I know I’ve never mentioned it here. And that surprises me. I talk a lot about music that I love, but I guess I’m adhering to The Golden Rule. For the most part. Anyway, yes. Death Cab For Cutie. I hate this band passionately. I think they are the worst thing to happen to pop culture since Oprah. Sometimes, I pretend to be a Catholic, just so I have a decent excuse to pray for these guys to all spontaneously combust. I pray for their tour bus to drive off the edge of the Grand Canyon, and roll and roll and roll to the bottom. I pray they will live sufferingly long enough down there that the rest of the band will need to start cannibalising Ben Gibbard’s stupid face. I don’t fucking like Death Cab. Got it? Great.

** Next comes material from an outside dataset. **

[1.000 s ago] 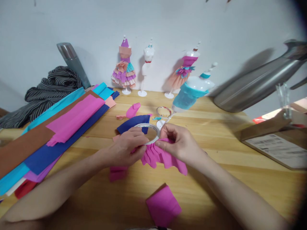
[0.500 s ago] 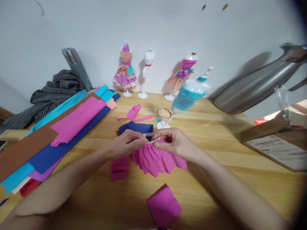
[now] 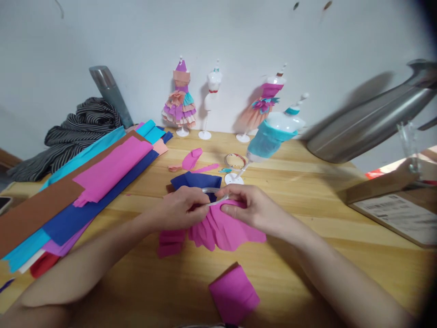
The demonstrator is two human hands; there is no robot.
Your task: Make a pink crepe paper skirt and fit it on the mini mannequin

That said, I have an admittance to make. I’m pretty sure these monkeyfaced bastards are responsible for the greatest pop song ever produced. It’s painful to say that, but I have to be all-the-way honest and shit. I am going to post a video next, of a live (in studio) recording of this song, and I’d really like for you to listen to it all the way through. Put on some headphones if you can, and turn it up, and then turn it up some more. That’s the only way to understand, I think. Okay, here goes:
I mean, the bass line is killer. Obviously. The drums alone make the song pretty amazing. The drenched-in-reverb guitars bouncing off of each other. And the digital piano, and that Rhodes (or whatever that organ is). Even the lyrics are decent. Good even, for a pop song. I just don’t know what to say. I’m not good with articulation. But really. If you listen, and you’re not completely stupid, you will probably agree with me. That this is the greatest pop song ever produced. Because, whether I like it or not, it really just is.
Tell me your thoughts.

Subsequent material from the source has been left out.